Intergenerational histories are treasures for local communities, telling the stories of the people who built the present.
In this case the focus is on a farming enterprise, down and across five generations based primarily at Pukerau-Kaiwera-Waipahi, though also touching on Central Otago.
The founding matriarch, Otago immigrant Irishwoman Alicia McKenna, had a hard and tragic life after her Polish husband Frederick Trapski died as the result of a coaching accident, but she proved an exemplar for the stamina and skill settlers needed. Left with four children under age 9, she established the farm on the land her husband had only just paid a deposit for, and despite low produce prices, by the time of her own premature death in 1883 she had the debt paid off and her children’s future assured.
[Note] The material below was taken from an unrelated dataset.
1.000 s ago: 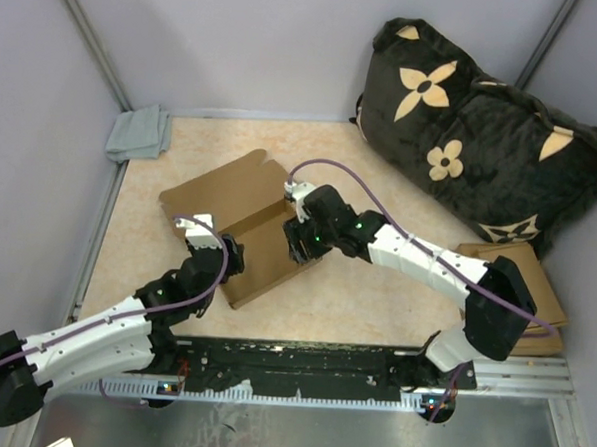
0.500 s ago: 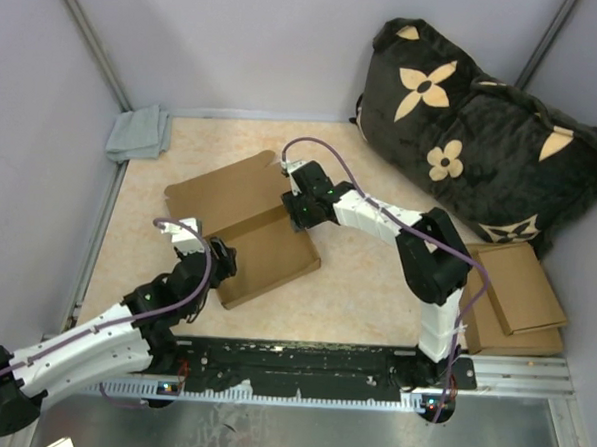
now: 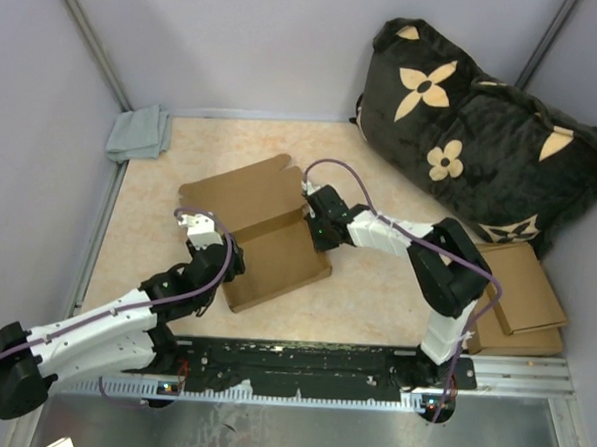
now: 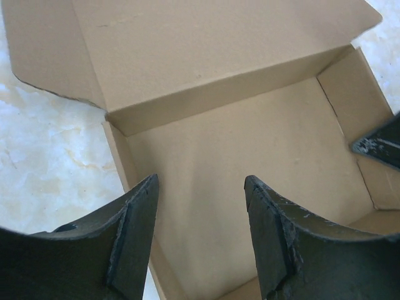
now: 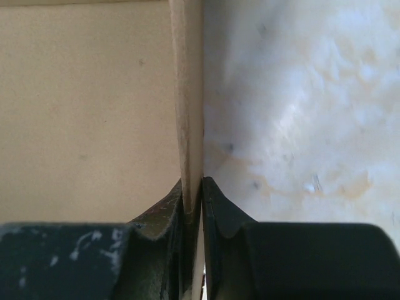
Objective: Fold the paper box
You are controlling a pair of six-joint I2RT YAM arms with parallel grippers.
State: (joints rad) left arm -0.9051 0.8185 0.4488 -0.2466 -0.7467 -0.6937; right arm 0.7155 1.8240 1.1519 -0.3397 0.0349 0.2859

Or as assured as a farming enterprise can be, for while a family story with this continuity on the land marks ongoing economic success, adversity is a major theme.
Farming involves hardships and sacrifices – none more so than during the 1980s rural restructuring – but it’s the many deaths and serious injuries, often of young people, and in horrific circumstances, that will strike a modern reader.
Alicia Trapski’s best-known modern descendant, ACC whistleblower Bronwyn Pullar, could certainly draw on a family heritage of gritty determination. There are light touches here as well, though, as in an appendix presenting beautifully illustrated family baking favourites.
The book originated in research for a New Zealand Century Farm Award, which was established with the aim of preserving rural history.